# DATA EXTRACT
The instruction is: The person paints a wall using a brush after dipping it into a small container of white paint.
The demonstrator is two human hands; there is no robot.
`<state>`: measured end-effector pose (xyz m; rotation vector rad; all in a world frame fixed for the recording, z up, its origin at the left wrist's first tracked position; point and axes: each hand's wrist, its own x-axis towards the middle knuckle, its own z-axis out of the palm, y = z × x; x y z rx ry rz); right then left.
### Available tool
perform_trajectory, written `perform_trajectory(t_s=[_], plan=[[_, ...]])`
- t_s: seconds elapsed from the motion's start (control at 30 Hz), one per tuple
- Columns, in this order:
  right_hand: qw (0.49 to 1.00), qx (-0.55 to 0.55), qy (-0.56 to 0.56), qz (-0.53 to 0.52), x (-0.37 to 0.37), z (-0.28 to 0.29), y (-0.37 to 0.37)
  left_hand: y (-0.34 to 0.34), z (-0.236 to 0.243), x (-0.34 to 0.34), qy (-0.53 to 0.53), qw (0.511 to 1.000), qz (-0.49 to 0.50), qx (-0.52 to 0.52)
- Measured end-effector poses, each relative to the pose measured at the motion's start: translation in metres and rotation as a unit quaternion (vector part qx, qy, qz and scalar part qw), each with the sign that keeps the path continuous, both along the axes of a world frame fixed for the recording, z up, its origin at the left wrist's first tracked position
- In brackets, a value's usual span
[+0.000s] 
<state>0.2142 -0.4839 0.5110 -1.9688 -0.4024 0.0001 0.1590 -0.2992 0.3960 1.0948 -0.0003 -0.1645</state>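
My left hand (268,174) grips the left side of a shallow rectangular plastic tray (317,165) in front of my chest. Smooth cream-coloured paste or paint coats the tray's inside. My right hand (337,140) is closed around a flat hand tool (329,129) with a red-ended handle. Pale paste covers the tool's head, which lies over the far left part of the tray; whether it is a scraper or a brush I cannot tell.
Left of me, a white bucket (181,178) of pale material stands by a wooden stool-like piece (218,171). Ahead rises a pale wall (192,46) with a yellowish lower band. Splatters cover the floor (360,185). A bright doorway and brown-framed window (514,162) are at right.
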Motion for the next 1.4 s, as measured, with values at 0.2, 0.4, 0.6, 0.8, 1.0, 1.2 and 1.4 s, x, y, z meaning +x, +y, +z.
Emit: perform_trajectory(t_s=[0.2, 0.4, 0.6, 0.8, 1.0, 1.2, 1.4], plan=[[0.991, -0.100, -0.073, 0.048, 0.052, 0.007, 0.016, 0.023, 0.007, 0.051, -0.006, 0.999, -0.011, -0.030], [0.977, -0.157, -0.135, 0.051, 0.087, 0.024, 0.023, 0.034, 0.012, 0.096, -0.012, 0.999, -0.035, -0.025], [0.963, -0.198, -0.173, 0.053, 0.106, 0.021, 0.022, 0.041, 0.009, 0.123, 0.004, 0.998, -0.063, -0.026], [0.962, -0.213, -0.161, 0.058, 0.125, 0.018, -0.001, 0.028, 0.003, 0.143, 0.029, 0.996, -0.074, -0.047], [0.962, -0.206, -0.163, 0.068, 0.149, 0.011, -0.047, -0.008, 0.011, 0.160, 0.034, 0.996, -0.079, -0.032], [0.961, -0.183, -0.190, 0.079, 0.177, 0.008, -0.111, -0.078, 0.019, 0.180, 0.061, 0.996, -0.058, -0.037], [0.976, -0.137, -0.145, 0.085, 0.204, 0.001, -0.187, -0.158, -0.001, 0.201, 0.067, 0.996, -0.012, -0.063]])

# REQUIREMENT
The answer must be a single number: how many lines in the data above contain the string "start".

# TASK OUTPUT
2